**Problem statement**
Restate, word for word, every line of the data.

**Collected data**
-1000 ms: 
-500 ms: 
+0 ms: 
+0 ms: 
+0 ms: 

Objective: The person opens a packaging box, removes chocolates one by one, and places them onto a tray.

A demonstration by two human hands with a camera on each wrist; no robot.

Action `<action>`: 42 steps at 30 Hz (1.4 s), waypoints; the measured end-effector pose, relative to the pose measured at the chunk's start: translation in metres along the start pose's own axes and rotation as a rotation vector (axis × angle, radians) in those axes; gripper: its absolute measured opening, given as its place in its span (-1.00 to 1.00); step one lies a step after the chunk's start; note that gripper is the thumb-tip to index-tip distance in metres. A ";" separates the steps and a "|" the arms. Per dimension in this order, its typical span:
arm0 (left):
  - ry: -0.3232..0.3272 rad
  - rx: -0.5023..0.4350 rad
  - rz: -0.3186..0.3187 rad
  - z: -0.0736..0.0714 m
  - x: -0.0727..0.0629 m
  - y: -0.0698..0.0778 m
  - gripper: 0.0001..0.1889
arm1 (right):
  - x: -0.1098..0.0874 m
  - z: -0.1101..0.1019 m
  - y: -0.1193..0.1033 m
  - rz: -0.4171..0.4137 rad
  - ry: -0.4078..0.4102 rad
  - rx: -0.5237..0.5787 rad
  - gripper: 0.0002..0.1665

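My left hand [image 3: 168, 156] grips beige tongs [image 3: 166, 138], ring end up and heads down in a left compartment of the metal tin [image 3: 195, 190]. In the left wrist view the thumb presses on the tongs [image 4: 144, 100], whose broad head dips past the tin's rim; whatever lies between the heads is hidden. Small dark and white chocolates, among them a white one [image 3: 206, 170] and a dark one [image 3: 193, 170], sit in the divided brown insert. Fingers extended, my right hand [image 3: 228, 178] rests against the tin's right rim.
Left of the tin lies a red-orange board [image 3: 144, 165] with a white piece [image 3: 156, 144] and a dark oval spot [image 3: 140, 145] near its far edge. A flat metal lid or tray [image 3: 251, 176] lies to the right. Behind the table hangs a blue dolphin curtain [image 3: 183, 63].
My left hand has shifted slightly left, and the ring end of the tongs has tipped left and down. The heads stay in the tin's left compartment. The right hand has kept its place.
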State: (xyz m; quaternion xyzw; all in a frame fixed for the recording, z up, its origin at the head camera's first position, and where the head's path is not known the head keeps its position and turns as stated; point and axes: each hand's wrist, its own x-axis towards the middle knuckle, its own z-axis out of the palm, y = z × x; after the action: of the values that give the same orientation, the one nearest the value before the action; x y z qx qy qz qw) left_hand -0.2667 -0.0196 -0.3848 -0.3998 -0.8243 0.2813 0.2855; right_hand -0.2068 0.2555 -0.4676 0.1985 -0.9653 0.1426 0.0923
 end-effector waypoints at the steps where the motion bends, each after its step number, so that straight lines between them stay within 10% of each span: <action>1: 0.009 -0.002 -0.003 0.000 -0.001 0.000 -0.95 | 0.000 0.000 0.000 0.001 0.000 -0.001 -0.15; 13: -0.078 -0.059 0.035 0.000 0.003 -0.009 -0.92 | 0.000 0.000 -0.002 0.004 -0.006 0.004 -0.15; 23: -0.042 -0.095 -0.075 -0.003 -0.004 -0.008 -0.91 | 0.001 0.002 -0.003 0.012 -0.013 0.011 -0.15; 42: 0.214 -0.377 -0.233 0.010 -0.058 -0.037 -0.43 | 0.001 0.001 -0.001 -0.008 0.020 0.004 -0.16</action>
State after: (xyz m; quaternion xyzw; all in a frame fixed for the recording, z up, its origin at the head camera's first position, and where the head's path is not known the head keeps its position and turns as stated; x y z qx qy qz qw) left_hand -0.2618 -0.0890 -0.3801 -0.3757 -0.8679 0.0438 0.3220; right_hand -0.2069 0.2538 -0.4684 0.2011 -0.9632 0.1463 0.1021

**Answer**
-1000 ms: 
-500 ms: 
+0 ms: 
+0 ms: 
+0 ms: 

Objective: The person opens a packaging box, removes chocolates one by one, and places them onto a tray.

A demonstration by two human hands with a camera on each wrist; no robot.

Action `<action>`: 42 steps at 30 Hz (1.4 s), waypoints; the measured end-effector pose, relative to the pose measured at the chunk's start: translation in metres along the start pose's own axes and rotation as a rotation vector (axis × angle, radians) in those axes; gripper: its absolute measured opening, given as its place in its span (-1.00 to 1.00); step one lies a step after the chunk's start; note that gripper is the thumb-tip to index-tip distance in metres. A ";" separates the steps and a "|" the arms. Per dimension in this order, its typical span:
arm0 (left):
  - ry: -0.3232..0.3272 rad
  - rx: -0.5023..0.4350 rad
  - rz: -0.3186..0.3187 rad
  - z: -0.0736..0.0714 m
  - x: -0.0727..0.0629 m
  - y: -0.0698..0.0778 m
  - gripper: 0.0001..0.1889
arm1 (right):
  - x: -0.1098..0.0874 m
  - z: -0.1101..0.1019 m
  - y: -0.1193..0.1033 m
  - rz: -0.4171..0.4137 rad
  - ry: -0.4078..0.4102 rad
  - rx: -0.5237..0.5787 rad
  - gripper: 0.0002..0.1665

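My left hand [image 3: 168, 156] grips beige tongs [image 3: 166, 138], ring end up and heads down in a left compartment of the metal tin [image 3: 195, 190]. In the left wrist view the thumb presses on the tongs [image 4: 144, 100], whose broad head dips past the tin's rim; whatever lies between the heads is hidden. Small dark and white chocolates, among them a white one [image 3: 206, 170] and a dark one [image 3: 193, 170], sit in the divided brown insert. Fingers extended, my right hand [image 3: 228, 178] rests against the tin's right rim.
Left of the tin lies a red-orange board [image 3: 144, 165] with a white piece [image 3: 156, 144] and a dark oval spot [image 3: 140, 145] near its far edge. A flat metal lid or tray [image 3: 251, 176] lies to the right. Behind the table hangs a blue dolphin curtain [image 3: 183, 63].
My left hand has shifted slightly left, and the ring end of the tongs has tipped left and down. The heads stay in the tin's left compartment. The right hand has kept its place.
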State: (xyz m; quaternion xyzw; all in a frame fixed for the recording, z up, its origin at the head camera's first position, and where the head's path is not known the head keeps its position and turns as stated; point and axes: each hand's wrist, its own x-axis towards the middle knuckle, its own z-axis out of the palm, y = z × x; after the action: of the values that give the same orientation, the one nearest the value before the action; x y z qx qy qz qw) left_hand -0.2667 -0.0196 -0.3848 -0.3998 -0.8243 0.2813 0.2855; right_hand -0.2068 0.2555 -0.4676 0.1985 -0.9653 0.1426 0.0923
 end-effector waypoints at the steps where the motion bends, each after its step number, so that straight lines between them stay within 10% of each span: <action>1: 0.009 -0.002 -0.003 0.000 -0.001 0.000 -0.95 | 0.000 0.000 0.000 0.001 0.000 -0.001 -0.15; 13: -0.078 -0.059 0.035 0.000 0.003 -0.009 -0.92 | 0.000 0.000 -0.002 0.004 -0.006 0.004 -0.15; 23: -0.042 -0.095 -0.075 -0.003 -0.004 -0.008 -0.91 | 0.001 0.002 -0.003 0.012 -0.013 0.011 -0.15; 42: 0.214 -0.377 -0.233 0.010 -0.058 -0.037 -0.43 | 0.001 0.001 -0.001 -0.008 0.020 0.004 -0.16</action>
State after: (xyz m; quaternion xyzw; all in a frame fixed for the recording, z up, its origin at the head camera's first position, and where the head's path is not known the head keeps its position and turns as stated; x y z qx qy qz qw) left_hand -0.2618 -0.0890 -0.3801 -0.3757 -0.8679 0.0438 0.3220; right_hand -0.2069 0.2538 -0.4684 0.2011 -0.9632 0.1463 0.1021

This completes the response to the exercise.